WORK REQUIRED ::
Pick every line from the data below that contains the string "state" and copy it.

--- START ---

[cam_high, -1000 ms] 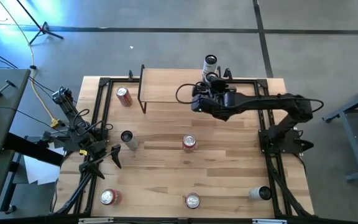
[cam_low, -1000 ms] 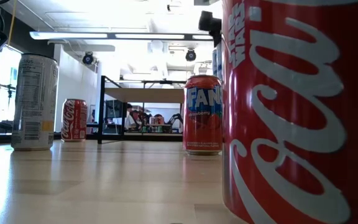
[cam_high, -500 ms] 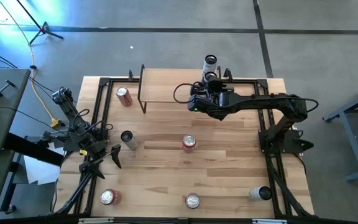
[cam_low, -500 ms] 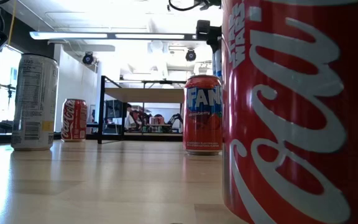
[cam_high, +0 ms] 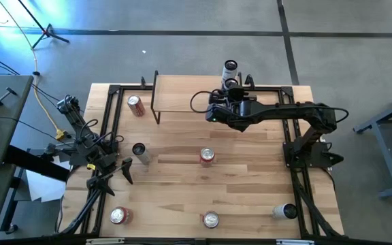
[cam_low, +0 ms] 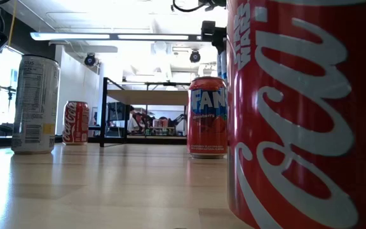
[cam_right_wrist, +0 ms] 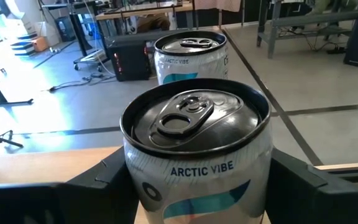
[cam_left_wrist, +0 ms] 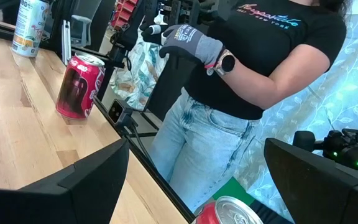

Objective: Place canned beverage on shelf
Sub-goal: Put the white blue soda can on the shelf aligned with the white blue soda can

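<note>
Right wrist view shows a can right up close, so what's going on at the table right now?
The right end effector is shut on a white Arctic Vibe can at the right end of the shelf, beside a second white can at the far edge. The left end effector waits open near the table's left edge. Six more cans stand about the tabletop, off the shelf. A person in a grey glove stands beside the table.

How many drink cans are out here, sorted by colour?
Red cans: 4
Silver or white cans: 4, counting the Arctic Vibe can gripped in the right claw
Total: 8 cans
</note>
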You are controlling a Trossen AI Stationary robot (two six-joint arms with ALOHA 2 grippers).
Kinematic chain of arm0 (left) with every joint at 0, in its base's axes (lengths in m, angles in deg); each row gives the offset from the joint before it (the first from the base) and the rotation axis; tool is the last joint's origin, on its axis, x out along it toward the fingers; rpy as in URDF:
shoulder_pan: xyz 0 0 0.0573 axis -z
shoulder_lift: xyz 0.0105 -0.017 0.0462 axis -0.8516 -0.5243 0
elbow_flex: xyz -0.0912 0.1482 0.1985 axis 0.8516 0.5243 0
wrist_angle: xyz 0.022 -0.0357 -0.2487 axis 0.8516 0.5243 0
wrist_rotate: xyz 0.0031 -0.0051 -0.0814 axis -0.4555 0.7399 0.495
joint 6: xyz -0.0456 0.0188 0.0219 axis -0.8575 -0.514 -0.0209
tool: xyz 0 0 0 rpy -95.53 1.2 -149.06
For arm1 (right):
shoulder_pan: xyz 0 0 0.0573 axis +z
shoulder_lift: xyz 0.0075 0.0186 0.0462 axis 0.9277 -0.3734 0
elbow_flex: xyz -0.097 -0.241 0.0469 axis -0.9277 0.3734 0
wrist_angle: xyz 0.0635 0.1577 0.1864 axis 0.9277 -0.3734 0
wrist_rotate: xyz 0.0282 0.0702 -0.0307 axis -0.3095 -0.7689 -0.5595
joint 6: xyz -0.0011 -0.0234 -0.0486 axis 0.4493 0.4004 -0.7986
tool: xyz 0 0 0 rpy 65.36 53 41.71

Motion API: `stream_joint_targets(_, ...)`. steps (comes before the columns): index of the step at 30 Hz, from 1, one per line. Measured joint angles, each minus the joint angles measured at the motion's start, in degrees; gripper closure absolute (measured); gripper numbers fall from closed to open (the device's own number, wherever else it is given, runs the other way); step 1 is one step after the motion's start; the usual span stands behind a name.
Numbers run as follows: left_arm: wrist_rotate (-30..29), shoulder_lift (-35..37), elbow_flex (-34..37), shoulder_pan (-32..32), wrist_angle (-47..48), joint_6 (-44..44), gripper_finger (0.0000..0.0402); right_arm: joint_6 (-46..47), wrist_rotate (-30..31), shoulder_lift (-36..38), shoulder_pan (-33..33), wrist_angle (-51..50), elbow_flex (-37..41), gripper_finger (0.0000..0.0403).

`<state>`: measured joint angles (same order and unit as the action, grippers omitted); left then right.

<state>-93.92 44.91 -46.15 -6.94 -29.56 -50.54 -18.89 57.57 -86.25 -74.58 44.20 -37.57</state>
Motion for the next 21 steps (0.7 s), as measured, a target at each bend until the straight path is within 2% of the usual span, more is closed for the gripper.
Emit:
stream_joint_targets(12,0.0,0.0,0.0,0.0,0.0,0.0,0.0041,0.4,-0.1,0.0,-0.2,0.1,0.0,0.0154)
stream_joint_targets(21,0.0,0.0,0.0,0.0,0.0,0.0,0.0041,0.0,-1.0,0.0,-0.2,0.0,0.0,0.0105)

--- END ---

WRITTEN REPLY ::
`<state>`: measured joint angles (same order and unit as the action, grippers omitted); left then right.
<state>-93.92 44.91 -46.15 -6.94 -29.56 -50.54 -18.89 57.57 -86.25 -74.58 44.20 -37.57</state>

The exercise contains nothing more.